### INPUT DATA

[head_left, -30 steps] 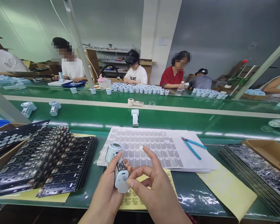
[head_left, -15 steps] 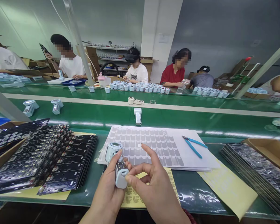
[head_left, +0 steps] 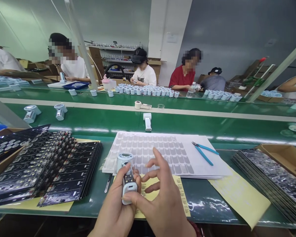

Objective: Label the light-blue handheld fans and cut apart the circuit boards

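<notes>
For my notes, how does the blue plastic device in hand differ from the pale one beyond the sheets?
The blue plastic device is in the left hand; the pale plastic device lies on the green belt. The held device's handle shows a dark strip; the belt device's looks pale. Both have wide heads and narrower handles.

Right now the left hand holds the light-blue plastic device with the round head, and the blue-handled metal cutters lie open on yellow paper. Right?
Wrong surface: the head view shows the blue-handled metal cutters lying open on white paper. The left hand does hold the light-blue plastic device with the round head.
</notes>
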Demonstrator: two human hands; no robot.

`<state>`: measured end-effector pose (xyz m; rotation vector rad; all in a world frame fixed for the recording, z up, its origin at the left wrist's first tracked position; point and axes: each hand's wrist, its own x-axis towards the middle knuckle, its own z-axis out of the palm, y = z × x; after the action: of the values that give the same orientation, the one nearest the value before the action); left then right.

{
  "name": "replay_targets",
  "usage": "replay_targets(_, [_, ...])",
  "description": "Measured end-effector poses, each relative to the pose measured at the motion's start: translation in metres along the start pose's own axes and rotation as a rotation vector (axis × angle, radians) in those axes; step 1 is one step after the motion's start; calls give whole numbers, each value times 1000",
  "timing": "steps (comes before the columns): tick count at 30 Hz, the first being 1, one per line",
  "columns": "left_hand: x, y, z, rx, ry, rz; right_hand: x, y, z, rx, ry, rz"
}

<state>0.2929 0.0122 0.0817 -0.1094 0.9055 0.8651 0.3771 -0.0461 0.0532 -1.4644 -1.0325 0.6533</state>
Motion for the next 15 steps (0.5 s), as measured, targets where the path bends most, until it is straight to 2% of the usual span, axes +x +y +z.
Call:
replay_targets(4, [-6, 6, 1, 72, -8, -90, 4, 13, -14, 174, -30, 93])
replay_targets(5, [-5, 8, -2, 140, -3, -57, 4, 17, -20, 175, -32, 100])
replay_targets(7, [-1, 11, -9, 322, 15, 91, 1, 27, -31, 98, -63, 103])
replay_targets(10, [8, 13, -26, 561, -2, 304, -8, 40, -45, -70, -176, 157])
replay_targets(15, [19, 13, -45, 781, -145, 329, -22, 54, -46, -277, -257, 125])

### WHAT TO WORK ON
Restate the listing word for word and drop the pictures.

### TASK RESULT
[head_left, -30 steps] 
[head_left, -15 steps] 
[head_left, +0 steps] 

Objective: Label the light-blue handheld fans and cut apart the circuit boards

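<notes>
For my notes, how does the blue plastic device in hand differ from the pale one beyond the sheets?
The blue plastic device is in the left hand; the pale plastic device lies on the green belt. The held device's handle shows a dark strip; the belt device's looks pale. Both have wide heads and narrower handles.

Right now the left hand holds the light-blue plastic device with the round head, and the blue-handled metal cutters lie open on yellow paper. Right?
Wrong surface: the head view shows the blue-handled metal cutters lying open on white paper. The left hand does hold the light-blue plastic device with the round head.
</notes>
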Demonstrator: two human hands; no robot.

`<state>`: measured end-effector pose (xyz m; rotation vector rad; all in a world frame fixed for the recording, z up, its origin at the left wrist's first tracked position; point and axes: each hand's wrist, its own x-axis towards the middle knuckle, its own z-axis out of the palm, y = z × x; after the action: of the values that give the same orientation, the one nearest the value before the action); left then right.

{
  "name": "replay_targets",
  "usage": "replay_targets(_, [_, ...])",
  "description": "Measured end-effector poses, each relative to the pose measured at the motion's start: translation in metres along the start pose's own axes and rotation as a rotation vector (axis × angle, radians) in those axes; step 1 is one step after the motion's start; calls give whole numbers, each value times 1000",
  "timing": "steps (comes before the columns): tick count at 30 Hz, the first being 1, one per line",
  "columns": "left_hand: x, y, z, rx, ry, rz; right_hand: x, y, z, rx, ry, rz"
}

<state>0.2929 0.0122 0.0817 -0.1094 0.9055 0.8651 0.3771 -0.0461 0.0532 -1.4644 -1.0325 0.6533</state>
Motion for the next 15 steps (0.5 s), as measured, targets where the path bends most, until it is straight to 2% of the usual span, axes +x +y +z.
Call:
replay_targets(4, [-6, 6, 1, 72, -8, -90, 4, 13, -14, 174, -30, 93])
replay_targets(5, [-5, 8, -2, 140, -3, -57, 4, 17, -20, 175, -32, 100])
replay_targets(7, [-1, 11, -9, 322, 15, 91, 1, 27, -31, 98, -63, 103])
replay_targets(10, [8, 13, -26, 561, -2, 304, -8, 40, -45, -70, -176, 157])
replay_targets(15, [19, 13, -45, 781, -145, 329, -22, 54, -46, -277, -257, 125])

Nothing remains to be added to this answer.